3.4 In contrast to Mcl-1L, Dex does not significantly alter Mcl-1S protein expression

A splice variant of Mcl-1 mRNA encodes Mcl-1S, which is pro-apoptotic in contrast to the anti-apoptotic activity of Mcl-1L. To determine the effect of Dex on Mcl-1S mRNA expression, a real time PCR probe, specific for Mcl-1S, was designed to span the gap created by the skipped exon in this transcript. In neutrophils, Mcl-1S mRNA levels were unchanged in the presence of Dex (Fig. 4A). However, after 6 h there was about a 3 fold increase in Mcl-1S mRNA in Dex-treated eosinophils (Fig. 4B).

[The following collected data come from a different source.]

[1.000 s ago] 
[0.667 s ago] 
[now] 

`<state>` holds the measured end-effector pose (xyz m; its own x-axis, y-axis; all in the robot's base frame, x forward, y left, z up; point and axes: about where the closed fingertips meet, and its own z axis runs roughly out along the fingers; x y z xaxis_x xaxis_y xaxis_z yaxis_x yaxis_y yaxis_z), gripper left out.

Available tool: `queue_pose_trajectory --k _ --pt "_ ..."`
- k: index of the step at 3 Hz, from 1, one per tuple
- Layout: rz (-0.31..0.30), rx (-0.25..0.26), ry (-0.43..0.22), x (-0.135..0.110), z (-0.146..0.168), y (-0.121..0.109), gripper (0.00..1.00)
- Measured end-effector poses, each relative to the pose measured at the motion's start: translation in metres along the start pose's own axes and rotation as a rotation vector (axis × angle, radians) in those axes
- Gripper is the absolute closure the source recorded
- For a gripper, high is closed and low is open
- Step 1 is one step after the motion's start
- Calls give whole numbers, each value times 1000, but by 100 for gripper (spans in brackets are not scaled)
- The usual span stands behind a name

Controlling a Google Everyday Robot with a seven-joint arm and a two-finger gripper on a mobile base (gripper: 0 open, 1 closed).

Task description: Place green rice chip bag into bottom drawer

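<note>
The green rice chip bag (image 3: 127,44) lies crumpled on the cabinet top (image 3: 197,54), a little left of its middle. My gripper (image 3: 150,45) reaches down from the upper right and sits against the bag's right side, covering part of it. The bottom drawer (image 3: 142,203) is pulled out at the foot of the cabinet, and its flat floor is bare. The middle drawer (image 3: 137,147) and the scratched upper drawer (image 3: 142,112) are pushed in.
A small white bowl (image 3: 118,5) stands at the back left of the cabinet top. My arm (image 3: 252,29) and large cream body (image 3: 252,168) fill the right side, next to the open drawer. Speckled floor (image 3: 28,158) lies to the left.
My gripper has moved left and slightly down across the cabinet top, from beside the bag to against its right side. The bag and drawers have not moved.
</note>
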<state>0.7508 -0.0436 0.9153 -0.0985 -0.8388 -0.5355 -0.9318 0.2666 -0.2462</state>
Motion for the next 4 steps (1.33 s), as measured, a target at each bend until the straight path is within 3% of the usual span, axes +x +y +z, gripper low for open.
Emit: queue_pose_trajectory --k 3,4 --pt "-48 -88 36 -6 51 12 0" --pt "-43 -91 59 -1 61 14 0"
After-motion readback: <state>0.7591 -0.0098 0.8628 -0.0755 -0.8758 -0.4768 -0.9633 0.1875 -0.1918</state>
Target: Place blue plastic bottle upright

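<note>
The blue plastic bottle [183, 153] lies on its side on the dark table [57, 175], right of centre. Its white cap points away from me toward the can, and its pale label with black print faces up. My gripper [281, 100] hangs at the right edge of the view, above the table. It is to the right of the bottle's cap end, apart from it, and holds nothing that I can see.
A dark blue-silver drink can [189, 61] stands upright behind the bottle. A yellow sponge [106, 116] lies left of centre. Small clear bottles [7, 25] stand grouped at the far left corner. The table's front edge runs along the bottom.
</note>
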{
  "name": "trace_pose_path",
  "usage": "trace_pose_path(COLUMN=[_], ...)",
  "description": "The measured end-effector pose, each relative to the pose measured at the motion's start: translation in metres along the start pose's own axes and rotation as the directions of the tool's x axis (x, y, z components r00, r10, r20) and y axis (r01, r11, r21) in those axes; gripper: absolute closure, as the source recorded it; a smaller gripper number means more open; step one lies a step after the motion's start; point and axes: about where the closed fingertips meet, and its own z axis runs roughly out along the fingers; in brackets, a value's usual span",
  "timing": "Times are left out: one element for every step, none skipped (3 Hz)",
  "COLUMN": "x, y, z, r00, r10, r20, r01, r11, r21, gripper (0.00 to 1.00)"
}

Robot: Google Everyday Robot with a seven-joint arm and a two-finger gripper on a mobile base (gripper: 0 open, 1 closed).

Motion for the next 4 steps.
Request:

A polyclonal anti-peptide antibody, anti-Mcl-1S 239 was generated to allow for a specific examination of the effect of Dex on Mcl-1S protein expression (Fig. 4E). Despite changes in Mcl-1S mRNA in eosinophils, Western blot analysis detected no change in the amount of Mcl-1S protein expressed in neutrophils or eosinophils after treatment with Dex (Fig. 4C, D). Therefore, while Dex alters Mcl-1L protein expression in granulocytes, expression of the splice variant Mcl-1S remains constant.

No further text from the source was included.